## Exercise instructions
Please print the whole listing below exactly as it stands.
___ Data provided ___
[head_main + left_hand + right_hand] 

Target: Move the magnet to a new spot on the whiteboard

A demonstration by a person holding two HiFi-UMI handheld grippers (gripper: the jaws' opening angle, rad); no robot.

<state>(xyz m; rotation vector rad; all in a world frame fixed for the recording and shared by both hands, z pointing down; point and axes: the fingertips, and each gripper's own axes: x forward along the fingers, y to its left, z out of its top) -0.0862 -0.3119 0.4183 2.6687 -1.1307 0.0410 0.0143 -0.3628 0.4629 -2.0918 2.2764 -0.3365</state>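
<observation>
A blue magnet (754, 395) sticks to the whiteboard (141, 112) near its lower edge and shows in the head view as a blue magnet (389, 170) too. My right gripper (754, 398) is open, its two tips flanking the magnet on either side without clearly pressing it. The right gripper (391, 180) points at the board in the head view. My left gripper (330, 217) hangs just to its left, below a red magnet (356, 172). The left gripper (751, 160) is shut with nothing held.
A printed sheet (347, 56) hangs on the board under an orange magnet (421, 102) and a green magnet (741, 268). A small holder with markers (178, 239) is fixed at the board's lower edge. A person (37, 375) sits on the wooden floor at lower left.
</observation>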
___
## Answer box
[head_main + left_hand + right_hand] 

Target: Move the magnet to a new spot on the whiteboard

A demonstration by a person holding two HiFi-UMI handheld grippers (gripper: the jaws' opening angle, rad); no robot.

<state>(xyz m; rotation vector rad; all in a world frame fixed for the recording and shared by both hands, z pointing down; point and axes: the fingertips, and each gripper's own axes: x forward along the fingers, y to its left, z out of its top) -0.0862 -0.3119 0.4183 2.6687 -1.1307 0.0410 0.0143 -0.3628 0.4629 -2.0918 2.2764 -0.3365</state>
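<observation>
A blue magnet (754, 395) sticks to the whiteboard (141, 112) near its lower edge and shows in the head view as a blue magnet (389, 170) too. My right gripper (754, 398) is open, its two tips flanking the magnet on either side without clearly pressing it. The right gripper (391, 180) points at the board in the head view. My left gripper (330, 217) hangs just to its left, below a red magnet (356, 172). The left gripper (751, 160) is shut with nothing held.
A printed sheet (347, 56) hangs on the board under an orange magnet (421, 102) and a green magnet (741, 268). A small holder with markers (178, 239) is fixed at the board's lower edge. A person (37, 375) sits on the wooden floor at lower left.
</observation>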

That is the complete output.